_Given material:_
• • • • •

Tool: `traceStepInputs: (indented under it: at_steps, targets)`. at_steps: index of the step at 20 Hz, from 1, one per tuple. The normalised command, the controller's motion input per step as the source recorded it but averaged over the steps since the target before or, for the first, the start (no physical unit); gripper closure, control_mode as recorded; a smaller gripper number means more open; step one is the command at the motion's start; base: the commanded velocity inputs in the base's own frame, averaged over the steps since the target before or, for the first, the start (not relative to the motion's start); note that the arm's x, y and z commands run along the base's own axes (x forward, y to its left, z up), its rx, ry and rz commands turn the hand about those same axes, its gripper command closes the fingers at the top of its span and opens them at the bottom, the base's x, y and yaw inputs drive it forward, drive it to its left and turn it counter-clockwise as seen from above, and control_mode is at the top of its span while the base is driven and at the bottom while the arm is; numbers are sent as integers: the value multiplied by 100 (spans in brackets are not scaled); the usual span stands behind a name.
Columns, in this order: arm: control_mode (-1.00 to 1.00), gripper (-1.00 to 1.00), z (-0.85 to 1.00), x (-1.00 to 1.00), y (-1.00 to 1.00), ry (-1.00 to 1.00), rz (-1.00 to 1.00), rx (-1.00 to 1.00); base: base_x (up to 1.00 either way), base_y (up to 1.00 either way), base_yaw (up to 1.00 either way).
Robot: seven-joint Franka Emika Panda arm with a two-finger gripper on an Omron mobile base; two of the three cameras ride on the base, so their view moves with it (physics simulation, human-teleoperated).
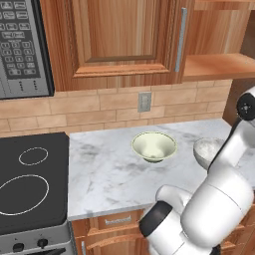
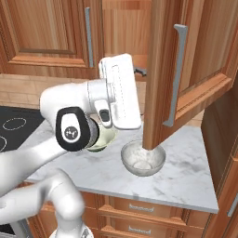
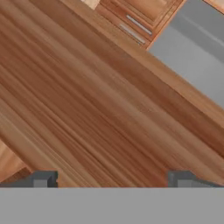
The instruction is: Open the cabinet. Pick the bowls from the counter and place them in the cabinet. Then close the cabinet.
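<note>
Already the cabinet (image 2: 160,74) stands open, its right door swung out over the counter (image 1: 107,179), so the first step looks done. From left to right in the left base view: stove (image 1: 30,182), green bowl (image 1: 154,146) near the counter's middle, and the speckled bowl (image 1: 205,152) at its 3 o'clock, partly behind the arm. In the right base view, the speckled bowl sits just under the open door's lower edge. Neither bowl is lifted; both wait on the marble, so placing them and closing the doors appear left to do. In the hand view, the gripper (image 3: 111,179) faces wood grain, fingertips (image 3: 41,179) spread wide and holding nothing. A shelf (image 1: 216,64) shows inside, at 1 o'clock from the green bowl.
</note>
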Motion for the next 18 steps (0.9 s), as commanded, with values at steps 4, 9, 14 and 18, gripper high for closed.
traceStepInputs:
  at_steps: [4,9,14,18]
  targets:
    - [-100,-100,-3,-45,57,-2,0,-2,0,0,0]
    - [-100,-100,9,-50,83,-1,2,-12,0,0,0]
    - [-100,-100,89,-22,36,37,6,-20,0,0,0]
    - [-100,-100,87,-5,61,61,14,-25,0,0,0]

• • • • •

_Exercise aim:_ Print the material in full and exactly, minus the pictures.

_Solution to the problem:_
Tool: `traceStepInputs: (indented under it: at_steps, targets)`. at_steps: index of the step at 20 Hz, from 1, one per tuple. The normalised command, the controller's motion input per step as the source recorded it but averaged over the steps since the target before or, for the first, the start (no physical unit); gripper closure, control_mode as recorded; a smaller gripper number means more open; step one is the command at the motion's start; base: the commanded velocity inputs in the base's own frame, averaged over the steps since the target before or, for the first, the start (not relative to the motion's start); note that the arm's x, y and z commands run along the base's own axes (x forward, y to its left, z up), its rx, ry and rz commands turn the hand about those same axes, its gripper command closes the fingers at the top of its span and opens them at the bottom, the base's x, y and yaw inputs drive it forward, drive it to its left and turn it counter-clockwise as seen from above, and control_mode is at the top of its span while the base is driven and at the bottom while the arm is; numbers are sent as integers: the value multiplied by 100 (spans in brackets are not scaled); the usual span stands behind a name.
Columns, in this order: arm: control_mode (-1.00 to 1.00), gripper (-1.00 to 1.00), z (-0.85 to 1.00), x (-1.00 to 1.00), y (-1.00 to 1.00), ry (-1.00 to 1.00), rz (-1.00 to 1.00), rx (-1.00 to 1.00); base: base_x (up to 1.00 either way), base_y (up to 1.00 either way), base_yaw (up to 1.00 either way).
Robot: seven-joint Franka Emika Panda arm with a two-finger gripper on an Omron mobile base; two of the three cameras ride on the base, so their view moves with it (physics simulation, human-teleoperated).
The instruction is: Open the cabinet. Pick the bowls from the counter and place them in the cabinet. Then close the cabinet.
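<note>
Already the cabinet (image 2: 160,74) stands open, its right door swung out over the counter (image 1: 107,179), so the first step looks done. From left to right in the left base view: stove (image 1: 30,182), green bowl (image 1: 154,146) near the counter's middle, and the speckled bowl (image 1: 205,152) at its 3 o'clock, partly behind the arm. In the right base view, the speckled bowl sits just under the open door's lower edge. Neither bowl is lifted; both wait on the marble, so placing them and closing the doors appear left to do. In the hand view, the gripper (image 3: 111,179) faces wood grain, fingertips (image 3: 41,179) spread wide and holding nothing. A shelf (image 1: 216,64) shows inside, at 1 o'clock from the green bowl.
</note>
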Motion for the next 18 steps (0.9 s), as commanded, with values at steps 4, 9, 14 and 18, gripper high for closed.
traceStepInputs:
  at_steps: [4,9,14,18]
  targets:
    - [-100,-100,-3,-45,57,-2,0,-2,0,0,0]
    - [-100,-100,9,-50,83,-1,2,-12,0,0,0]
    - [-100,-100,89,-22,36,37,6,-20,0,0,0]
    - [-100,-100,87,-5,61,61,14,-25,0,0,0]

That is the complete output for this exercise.